Post a sample list (short) and results...
You are iterating with (while) and plus you have a_lst unique elements - elements should repeat randomly...My solution wasn't really practical. My question remains though; list operations can be unnecessary so wouldn't a different design approach be better in some cases?
(setq aList '("01" "02" "03" "04" "05" "06" "07" "08" "09" "10" "11" "12" "13" "14" "15")) => ("01" "02" "03" "04" "05" "06" "07" "08" "09" "10" "11" "12" "13" "14" "15")
(setq aLeng (length aList)) => 15
(setq aMLen (fix (/ (length aList) 2.0))) => 7
(ALE_List_LastN aMLen aList) => ("09" "10" "11" "12" "13" "14" "15")
(ALE_List_FirstN (- aLeng aMLen) aList) => ("01" "02" "03" "04" "05" "06" "07" "08")
(length (setq aList (atoms-family 1))) => 4091
(progn (repeat 10 (setq aList (append aList aList))) (princ))
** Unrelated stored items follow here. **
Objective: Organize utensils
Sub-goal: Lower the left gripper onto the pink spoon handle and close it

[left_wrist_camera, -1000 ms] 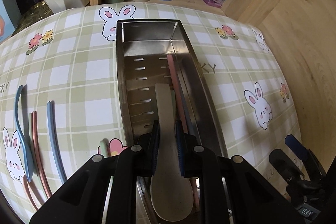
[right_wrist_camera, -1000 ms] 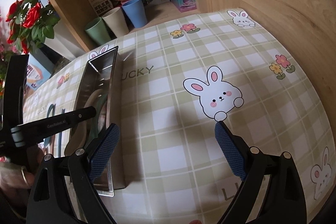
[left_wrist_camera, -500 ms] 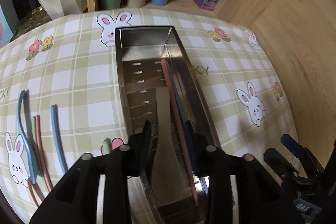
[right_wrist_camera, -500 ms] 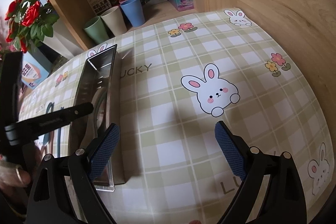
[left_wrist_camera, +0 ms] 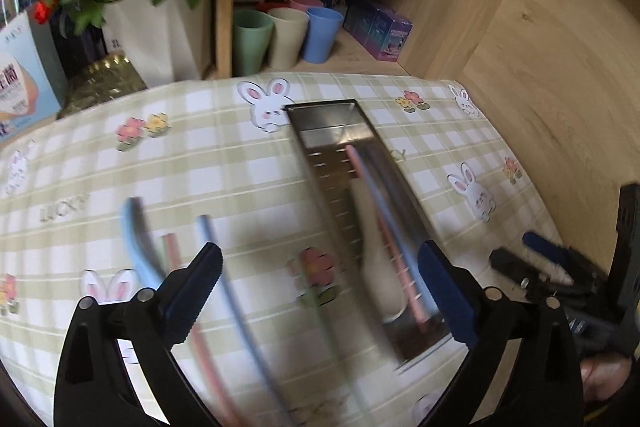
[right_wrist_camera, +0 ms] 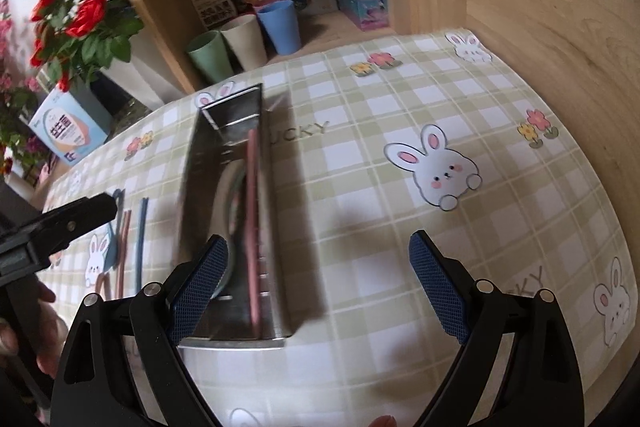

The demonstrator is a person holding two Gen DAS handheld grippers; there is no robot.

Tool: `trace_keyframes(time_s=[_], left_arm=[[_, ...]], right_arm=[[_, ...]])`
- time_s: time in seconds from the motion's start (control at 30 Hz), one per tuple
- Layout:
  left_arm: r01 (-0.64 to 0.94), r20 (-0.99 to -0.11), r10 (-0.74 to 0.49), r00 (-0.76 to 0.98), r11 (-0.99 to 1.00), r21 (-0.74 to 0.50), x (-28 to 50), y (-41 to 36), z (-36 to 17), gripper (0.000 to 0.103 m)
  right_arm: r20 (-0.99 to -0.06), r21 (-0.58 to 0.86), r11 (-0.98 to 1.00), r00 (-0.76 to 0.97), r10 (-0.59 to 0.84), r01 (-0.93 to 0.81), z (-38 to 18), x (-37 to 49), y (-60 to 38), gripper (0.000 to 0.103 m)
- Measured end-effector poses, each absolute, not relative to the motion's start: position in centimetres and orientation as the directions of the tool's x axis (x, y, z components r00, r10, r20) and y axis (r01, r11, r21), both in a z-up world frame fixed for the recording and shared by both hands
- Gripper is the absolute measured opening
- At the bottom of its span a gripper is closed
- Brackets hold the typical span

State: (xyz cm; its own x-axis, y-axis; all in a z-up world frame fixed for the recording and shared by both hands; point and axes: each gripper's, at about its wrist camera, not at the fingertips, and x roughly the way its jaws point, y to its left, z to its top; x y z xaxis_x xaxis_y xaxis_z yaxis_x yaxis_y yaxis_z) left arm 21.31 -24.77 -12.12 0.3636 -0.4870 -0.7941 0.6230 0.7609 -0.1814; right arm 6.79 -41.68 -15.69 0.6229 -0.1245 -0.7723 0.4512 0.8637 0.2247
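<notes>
my left gripper (left_wrist_camera: 320,291) wide open, jaws just opened, nothing between. cream spoon (left_wrist_camera: 376,255) lies in metal tray (left_wrist_camera: 394,183). blue spoon (left_wrist_camera: 138,247) and sticks on cloth, left of tray, long way near-to-far. left gripper nearer. right gripper (right_wrist_camera: 316,287) wide, empty.

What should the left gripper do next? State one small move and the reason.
Probably swing the left gripper over to the long light-blue spoon lying on the checked tablecloth. Its jaws have just been opening and hold nothing; the cream spoon already lies in the steel slotted tray, while the blue spoon and several sticks remain outside it.
</notes>
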Motion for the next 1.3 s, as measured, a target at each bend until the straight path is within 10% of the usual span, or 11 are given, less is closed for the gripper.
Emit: trace_keyframes(time_s=[0.6,0.97,1.3], left_arm=[[0.48,-0.763,-0.397,0.51,0.867,-0.13,18.9,-8.7,-13.2,0.097],[0.43,-0.818,-0.463,0.34,0.851,-0.303,18.1,-8.1,-18.4,0.047],[0.381,-0.825,-0.495,0.275,0.843,-0.379,19.0,-8.7,-20.4,0.034]], right_arm=[[-0.742,0.172,0.913,0.658,-0.127,0.371,-16.6,6.9,-32.2,0.089],[-0.758,0.197,0.906,0.645,-0.101,0.374,-17.8,6.1,-31.6,0.089],[-0.76,0.218,0.901,0.644,-0.083,0.374,-18.4,6.0,-31.6,0.089]])
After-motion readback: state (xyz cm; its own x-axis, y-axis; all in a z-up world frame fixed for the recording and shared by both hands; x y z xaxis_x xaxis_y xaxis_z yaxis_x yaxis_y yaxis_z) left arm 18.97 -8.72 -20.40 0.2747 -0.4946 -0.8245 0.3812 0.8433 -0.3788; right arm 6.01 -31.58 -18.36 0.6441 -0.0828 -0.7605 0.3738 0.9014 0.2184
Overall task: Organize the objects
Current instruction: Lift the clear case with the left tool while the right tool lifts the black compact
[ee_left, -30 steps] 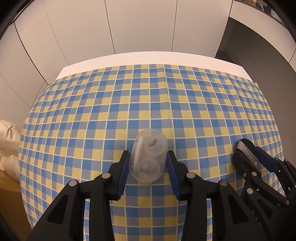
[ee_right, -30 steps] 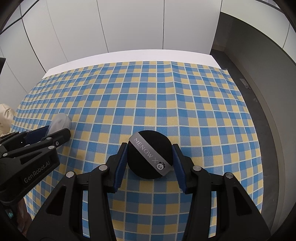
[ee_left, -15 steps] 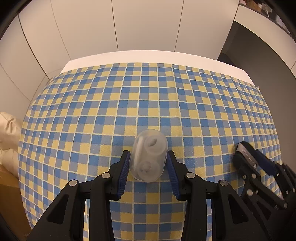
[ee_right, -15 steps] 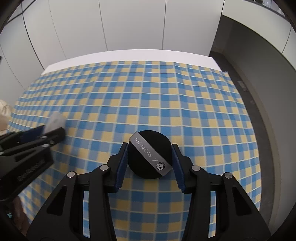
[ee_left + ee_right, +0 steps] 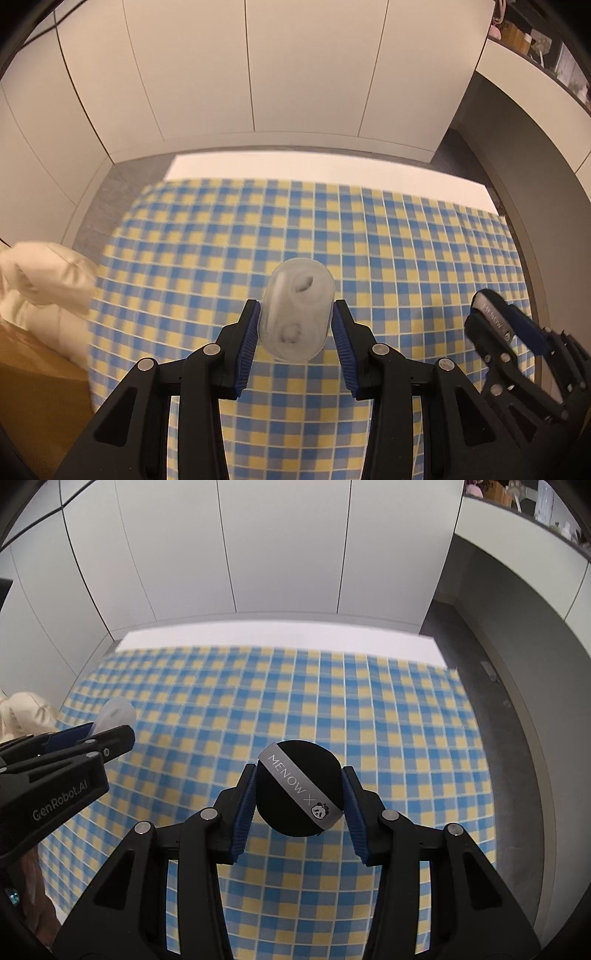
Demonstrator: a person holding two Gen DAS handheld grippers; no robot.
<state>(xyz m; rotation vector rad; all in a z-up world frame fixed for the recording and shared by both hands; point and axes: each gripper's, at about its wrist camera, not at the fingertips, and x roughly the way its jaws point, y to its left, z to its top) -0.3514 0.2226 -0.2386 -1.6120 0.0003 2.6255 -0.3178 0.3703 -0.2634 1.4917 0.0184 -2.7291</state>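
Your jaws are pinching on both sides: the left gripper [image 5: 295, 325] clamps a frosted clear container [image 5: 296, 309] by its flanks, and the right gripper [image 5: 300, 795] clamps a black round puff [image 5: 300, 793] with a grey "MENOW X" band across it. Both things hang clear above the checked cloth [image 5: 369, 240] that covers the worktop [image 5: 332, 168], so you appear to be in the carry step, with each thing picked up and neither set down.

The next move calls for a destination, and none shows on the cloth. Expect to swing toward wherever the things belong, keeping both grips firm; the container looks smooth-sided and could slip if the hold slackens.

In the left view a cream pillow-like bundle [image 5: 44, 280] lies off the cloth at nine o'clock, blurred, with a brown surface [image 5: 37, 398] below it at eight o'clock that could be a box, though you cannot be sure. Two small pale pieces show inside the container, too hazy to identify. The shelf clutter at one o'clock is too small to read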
(setq aLeng (length aList)) => 4189184
(setq aMLen (fix (/ (length aList) 2.0))) => 2094592
(length (ALE_List_LastN aMLen aList)) => 2094592
(length (ALE_List_FirstN (- aLeng aMLen) aList)) => 2094592
(defun ALE_List_NthCdr (n l)
(repeat (/ n 1000) (setq l (Cd1000r l)))
(repeat (/ (setq n (rem n 1000)) 100) (setq l (Cd100r l)))
(repeat (/ (setq n (rem n 100)) 10) (setq l (Cd10r l)))
(repeat (/ (setq n (rem n 10)) 4) (setq l (cddddr l)))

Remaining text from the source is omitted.